Тут мой скудный детский умишко делал спотычку. Ответить на этот вопрос, полагаясь на собственное разумение, я не мог. И обратился с ним к дяде папе Ване.
Как-то вечером мы сидели кружком у печурки, говорили о хорошем, о том, что было у каждого в прежней жизни и что будет, когда кончится война. Было тепло и уютно. В животе у меня не бурчало. Дядя Папа Ваня вырезал мне свистульку, научил в нее правильно дудеть. И тогда я спросил у него:
— А мы воюем, чтобы наши добрые солдаты убили злых?
— Да, Алешенька, божий мой человечек, так и есть. За это мы и воюем. Хотим их прогнать. Но они не хотят уходить. Поэтому приходится их убивать.
— А разве с ними нельзя договориться, чтобы они ушли подобру-поздорову?
— Видно, нельзя. Они пришли, чтобы отнять у нас все.
— Что все?
— Все, что мы любим, что нам дорого. А чтобы отнять все это надо нас сначала убить. Сами-то, по своей воле мы не отдадим. Ни пяди родной земли. Вот и получается… Вставай страна огромная…
Мне было непонятно — как можно убивать и при этом оставаться добрым. Однако, солдаты хоть и убивали других солдат, казались добрее бескрылых ангелов из моей обители и всех, кого я знал прежде. У них было большое сердце. Не у всех, конечно, но почти у всех. Поэтому умирали они как правило от выстрела в сердце. Но почему, спрашивал я себя, должен погибнуть дядя папа Ваня? За что нужно стрелять в него? Почему должен умереть тот, в кого стреляет дядя папа Ваня, ведь он даже не знает его, никогда не видел и, наверное, уже не увидит. В чем тот, другой виноват?

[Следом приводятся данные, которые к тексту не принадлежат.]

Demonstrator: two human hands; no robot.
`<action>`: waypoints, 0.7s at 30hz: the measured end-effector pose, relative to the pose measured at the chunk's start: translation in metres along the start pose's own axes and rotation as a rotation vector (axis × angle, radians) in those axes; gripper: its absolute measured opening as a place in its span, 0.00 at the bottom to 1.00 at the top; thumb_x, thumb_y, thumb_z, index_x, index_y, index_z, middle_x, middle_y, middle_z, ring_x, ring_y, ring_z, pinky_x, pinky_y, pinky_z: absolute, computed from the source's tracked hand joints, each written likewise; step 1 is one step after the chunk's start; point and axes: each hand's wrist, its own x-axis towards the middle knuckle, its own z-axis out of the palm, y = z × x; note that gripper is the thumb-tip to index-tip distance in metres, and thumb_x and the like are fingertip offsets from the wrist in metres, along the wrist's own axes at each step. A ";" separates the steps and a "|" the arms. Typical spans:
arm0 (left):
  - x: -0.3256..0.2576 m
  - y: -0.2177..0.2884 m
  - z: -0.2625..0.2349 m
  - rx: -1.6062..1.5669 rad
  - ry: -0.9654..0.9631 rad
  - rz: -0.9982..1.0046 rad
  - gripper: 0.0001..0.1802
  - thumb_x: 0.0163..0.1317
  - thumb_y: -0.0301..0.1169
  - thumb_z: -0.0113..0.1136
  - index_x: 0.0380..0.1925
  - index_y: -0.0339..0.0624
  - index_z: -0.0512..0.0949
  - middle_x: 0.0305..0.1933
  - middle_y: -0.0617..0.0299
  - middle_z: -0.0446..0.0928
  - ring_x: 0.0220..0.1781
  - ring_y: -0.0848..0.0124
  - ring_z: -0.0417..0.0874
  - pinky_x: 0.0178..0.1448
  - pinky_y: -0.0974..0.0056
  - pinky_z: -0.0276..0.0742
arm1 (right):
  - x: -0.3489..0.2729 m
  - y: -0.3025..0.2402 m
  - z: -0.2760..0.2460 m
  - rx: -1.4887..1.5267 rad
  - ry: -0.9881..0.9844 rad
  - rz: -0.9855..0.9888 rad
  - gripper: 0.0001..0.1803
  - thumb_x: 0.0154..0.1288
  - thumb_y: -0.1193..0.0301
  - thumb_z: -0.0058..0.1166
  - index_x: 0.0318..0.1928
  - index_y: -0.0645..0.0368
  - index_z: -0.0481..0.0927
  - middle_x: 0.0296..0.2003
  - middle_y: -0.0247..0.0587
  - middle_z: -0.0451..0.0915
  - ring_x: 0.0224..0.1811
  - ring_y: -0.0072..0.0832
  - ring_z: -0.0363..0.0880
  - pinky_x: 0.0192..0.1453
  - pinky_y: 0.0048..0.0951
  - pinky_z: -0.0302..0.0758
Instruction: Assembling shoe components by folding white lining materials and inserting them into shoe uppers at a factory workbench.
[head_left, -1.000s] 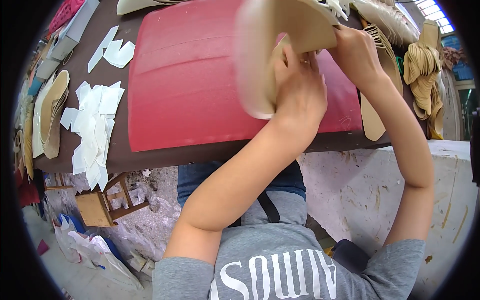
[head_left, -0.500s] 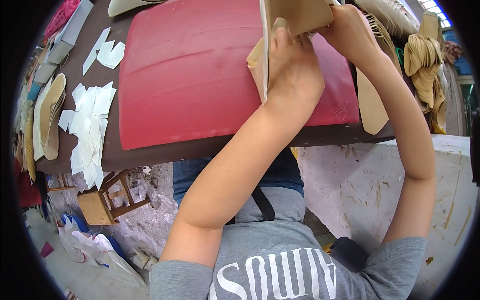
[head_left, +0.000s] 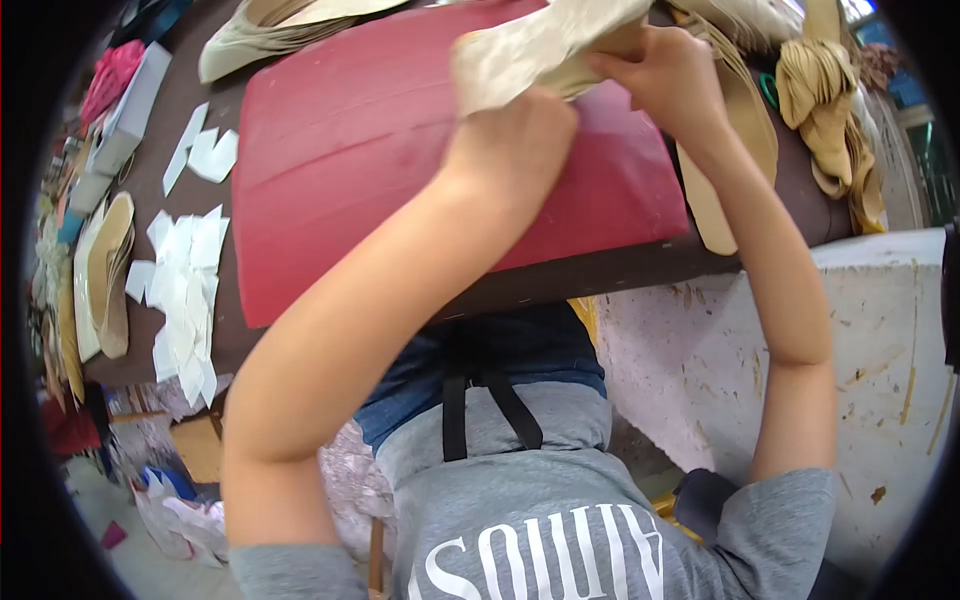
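A beige leather piece point(head_left: 545, 48), pale and creased on its upturned side, is held up over the far part of a red mat point(head_left: 350, 190). My left hand point(head_left: 520, 140) is closed on its near edge, back of the hand toward me and fingertips hidden. My right hand point(head_left: 675, 80) pinches its right end between thumb and fingers. Just right of my right hand lie flat beige pieces point(head_left: 708, 205) with rounded ends, partly behind my forearm.
White cut pieces point(head_left: 190, 290) lie in a heap left of the mat. Beige pieces are stacked at the far left point(head_left: 270, 35), and a draped beige bundle point(head_left: 825, 110) sits at the right. A white stained block point(head_left: 760, 350) stands below the dark table's edge point(head_left: 600, 265).
The beige leather piece has swung from standing upright to lying slanted leftward, its pale side now showing. My left hand has moved left and down; my right has shifted slightly left.
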 end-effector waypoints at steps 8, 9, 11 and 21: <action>0.007 0.016 -0.040 0.173 -0.439 0.135 0.11 0.55 0.19 0.52 0.39 0.29 0.74 0.35 0.51 0.79 0.27 0.65 0.81 0.33 0.61 0.81 | -0.016 -0.001 0.029 0.094 0.189 -0.014 0.15 0.52 0.65 0.63 0.23 0.66 0.81 0.18 0.42 0.79 0.16 0.33 0.75 0.23 0.30 0.72; 0.009 0.017 -0.035 0.177 -0.407 0.160 0.11 0.55 0.19 0.52 0.39 0.29 0.75 0.35 0.51 0.79 0.26 0.66 0.80 0.33 0.62 0.80 | -0.015 0.002 0.031 0.106 0.158 0.036 0.15 0.51 0.65 0.63 0.22 0.67 0.80 0.19 0.45 0.79 0.17 0.37 0.75 0.25 0.33 0.73; 0.012 0.018 -0.025 0.189 -0.342 0.203 0.12 0.55 0.20 0.53 0.40 0.30 0.75 0.35 0.52 0.79 0.24 0.66 0.80 0.31 0.64 0.79 | -0.014 0.005 0.031 0.115 0.131 0.098 0.16 0.50 0.64 0.63 0.22 0.67 0.80 0.20 0.48 0.79 0.18 0.42 0.76 0.26 0.36 0.73; 0.034 0.010 -0.044 0.205 0.062 0.374 0.16 0.54 0.23 0.56 0.44 0.36 0.77 0.31 0.57 0.79 0.22 0.69 0.76 0.26 0.69 0.73 | -0.001 -0.017 0.012 -0.005 -0.194 0.214 0.20 0.59 0.69 0.56 0.51 0.62 0.77 0.44 0.53 0.80 0.36 0.39 0.77 0.40 0.35 0.74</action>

— Никто ни в чем не виноват, — горько усмехнулся земляк-уралец, который краем уха прислушивался к нашему разговору. — Но если не убьешь ты — убьют тебя. Вот как все дьявольски хитро устроено.
«Неважно как-то устроено», — думал я и чем больше думал, тем больше
мне казалось, что есть какая-то сила, которая толкает людей убивать друг друга. Что это за сила? Неведомо. Но силищу эту не одолел еще никто. Война продолжается. Она стала нашей жизнью. И другой у нас нет.
Утешало только то, что боженька любит их, этих солдатиков, они такие несчастные, им так часто бывает больно и каждый день для них может стать последним днем. Умирая, они смешиваются с землей, их раны становятся ее ранами, их боль становится ее болью. Ведь ей тоже больно, она больна войной.
О командирах и начальниках у меня сложилось другое мнение. Чем выше должность того, кто посылает солдат на смерть, тем хуже человек. Иначе как бы он решился на такое? И самый плохой, самый злой из них тот, кто занимает высший пост, кто начинает войну и командует всей армией, чтобы она воевала. Этот и есть настоящий злыдень.
Не помню, чем закончилась наша беседа — была уже глубокая ночь. Видимо, я незаметно для самого себя закемарил. И приснился мне сон, будто осенило меня как провидца, который знает будущее, что один из бойцов, бывших в землянке, веселый такой связист, смешивший всех своими побасенками, обречен на смерть. У него на лице, словно посыпанном пеплом, было написано, что он уже в сени смертной и обратного пути для него нет. Я как посмотрел — так и ахнул! Никто мне тогда не поверил. Но случилось так, как я сказал.
Как же хорошо, что было это только во сне, а не наяву.
Наутро я проснулся и услышал радостную весть — Горбы взяты! Стремительной ночной атакой. Немец и опомниться не успел, как на него обрушились наши молодцы. Комбат ходил сияющий, как начищенный пятак. Увидев меня, он на ходу бросил:
— Ну что нахохлился, воробышек? Обломали мы рога фрицам! Скоро добьем фашистского зверя в его логове!
И пошел по своим делам дальше, весело насвистывая.
Следующие три дня после этого боя — до атаки на Пустыню — вместили для меня так много, что всего я и не упомню. За эти три дня я научился сворачивать в аккуратные рулончики постиранные бинты, доставлять донесения из штаба и исполнять всякие важные поручения. Например, скручивать для легкораненого в руку бойца цигарку. Или растапливать на огне снег для чая. Заваривать сам чай. За сухарик или за спасибо.